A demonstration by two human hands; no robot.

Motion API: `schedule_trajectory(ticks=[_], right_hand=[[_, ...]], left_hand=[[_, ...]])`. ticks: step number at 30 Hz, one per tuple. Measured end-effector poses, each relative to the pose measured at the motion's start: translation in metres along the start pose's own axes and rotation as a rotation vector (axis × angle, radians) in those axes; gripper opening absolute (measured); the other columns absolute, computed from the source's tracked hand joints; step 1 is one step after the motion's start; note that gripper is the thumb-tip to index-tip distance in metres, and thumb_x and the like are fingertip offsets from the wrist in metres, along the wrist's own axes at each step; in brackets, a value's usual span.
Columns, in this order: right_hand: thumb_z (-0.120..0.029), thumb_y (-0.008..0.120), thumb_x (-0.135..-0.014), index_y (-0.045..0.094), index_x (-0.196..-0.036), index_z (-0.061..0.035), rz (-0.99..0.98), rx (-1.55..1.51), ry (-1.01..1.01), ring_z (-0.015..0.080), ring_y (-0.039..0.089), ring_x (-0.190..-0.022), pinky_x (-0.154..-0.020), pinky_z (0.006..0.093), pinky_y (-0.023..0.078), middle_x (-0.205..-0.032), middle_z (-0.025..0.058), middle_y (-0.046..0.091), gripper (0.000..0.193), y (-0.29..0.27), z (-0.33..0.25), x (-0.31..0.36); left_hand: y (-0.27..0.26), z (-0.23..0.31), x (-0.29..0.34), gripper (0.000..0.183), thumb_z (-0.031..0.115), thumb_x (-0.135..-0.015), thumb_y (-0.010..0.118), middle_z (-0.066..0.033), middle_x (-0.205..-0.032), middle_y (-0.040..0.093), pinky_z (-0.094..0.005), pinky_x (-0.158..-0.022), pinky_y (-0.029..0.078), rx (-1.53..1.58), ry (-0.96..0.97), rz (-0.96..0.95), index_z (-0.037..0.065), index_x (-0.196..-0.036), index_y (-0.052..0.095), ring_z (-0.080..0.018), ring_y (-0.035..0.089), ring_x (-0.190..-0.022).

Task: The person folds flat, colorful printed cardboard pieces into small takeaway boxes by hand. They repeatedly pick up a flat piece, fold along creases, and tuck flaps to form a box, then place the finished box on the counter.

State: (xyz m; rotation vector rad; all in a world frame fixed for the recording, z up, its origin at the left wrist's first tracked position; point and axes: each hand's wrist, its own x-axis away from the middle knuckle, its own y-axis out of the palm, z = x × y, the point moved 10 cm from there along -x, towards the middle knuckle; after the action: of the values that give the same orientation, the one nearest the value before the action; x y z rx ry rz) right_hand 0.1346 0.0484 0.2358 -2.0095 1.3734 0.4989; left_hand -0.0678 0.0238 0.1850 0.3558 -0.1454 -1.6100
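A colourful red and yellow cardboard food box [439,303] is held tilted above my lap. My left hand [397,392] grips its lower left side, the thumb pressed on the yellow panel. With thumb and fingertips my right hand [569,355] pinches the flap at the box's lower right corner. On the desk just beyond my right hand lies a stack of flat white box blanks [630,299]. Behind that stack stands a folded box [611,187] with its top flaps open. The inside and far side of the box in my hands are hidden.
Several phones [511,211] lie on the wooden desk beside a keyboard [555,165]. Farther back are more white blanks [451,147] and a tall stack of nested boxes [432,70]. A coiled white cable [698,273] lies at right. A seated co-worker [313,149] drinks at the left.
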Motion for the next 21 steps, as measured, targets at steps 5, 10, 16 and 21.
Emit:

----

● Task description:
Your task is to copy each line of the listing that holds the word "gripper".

● Result for this task:
Motion API: `schedule_trajectory(ticks=[_], right_hand=[[_, ...]], left_hand=[[_, ...]])`. ticks: step number at 30 Hz, one per tuple. Measured end-effector poses, each relative to the pose measured at the motion's start: translation in metres along the start pose's own axes and rotation as a rotation vector (axis × angle, radians) in those axes; gripper opening absolute (measured); the other columns absolute, computed from the source's tracked hand joints; step 1 is one step after the motion's start; note that gripper is the thumb-tip to index-tip distance in metres, and thumb_x and the like are fingertip offsets from the wrist in metres, along the wrist's own axes at each step; in brackets, a value's usual span.
Columns, in this order: right_hand: thumb_z (-0.120..0.029), thumb_y (-0.008..0.120), thumb_x (-0.135..-0.014), index_y (-0.045..0.094), index_x (-0.196..-0.036), index_z (-0.061..0.035), rz (-0.99..0.98), rx (-1.55..1.51), ry (-1.01..1.01), ring_z (-0.015..0.080), ring_y (-0.039..0.089), ring_x (-0.190..-0.022), pinky_x (-0.154..-0.020), pinky_z (0.006..0.093), pinky_y (-0.023..0.078), middle_x (-0.205..-0.032), middle_z (-0.025..0.058), middle_y (-0.046..0.091), gripper (0.000..0.193), y (-0.29..0.27), z (-0.33..0.25), x (-0.31..0.36); left_hand: y (-0.27..0.26), z (-0.23..0.31), x (-0.29..0.34), gripper (0.000..0.183), thumb_z (-0.031..0.115), thumb_x (-0.135..-0.015), thumb_y (-0.010..0.118), middle_z (-0.066..0.033), middle_x (-0.205..-0.032), middle_y (-0.040..0.093), pinky_z (-0.094..0.005), pinky_x (-0.158..-0.022), pinky_y (-0.029..0.078), rx (-1.53..1.58), ry (-0.96..0.97), rz (-0.96..0.95), index_z (-0.037..0.065), index_x (-0.196..-0.036), index_y (-0.052..0.095), ring_z (-0.080..0.018), ring_y (-0.035..0.089), ring_x (-0.190..-0.022).

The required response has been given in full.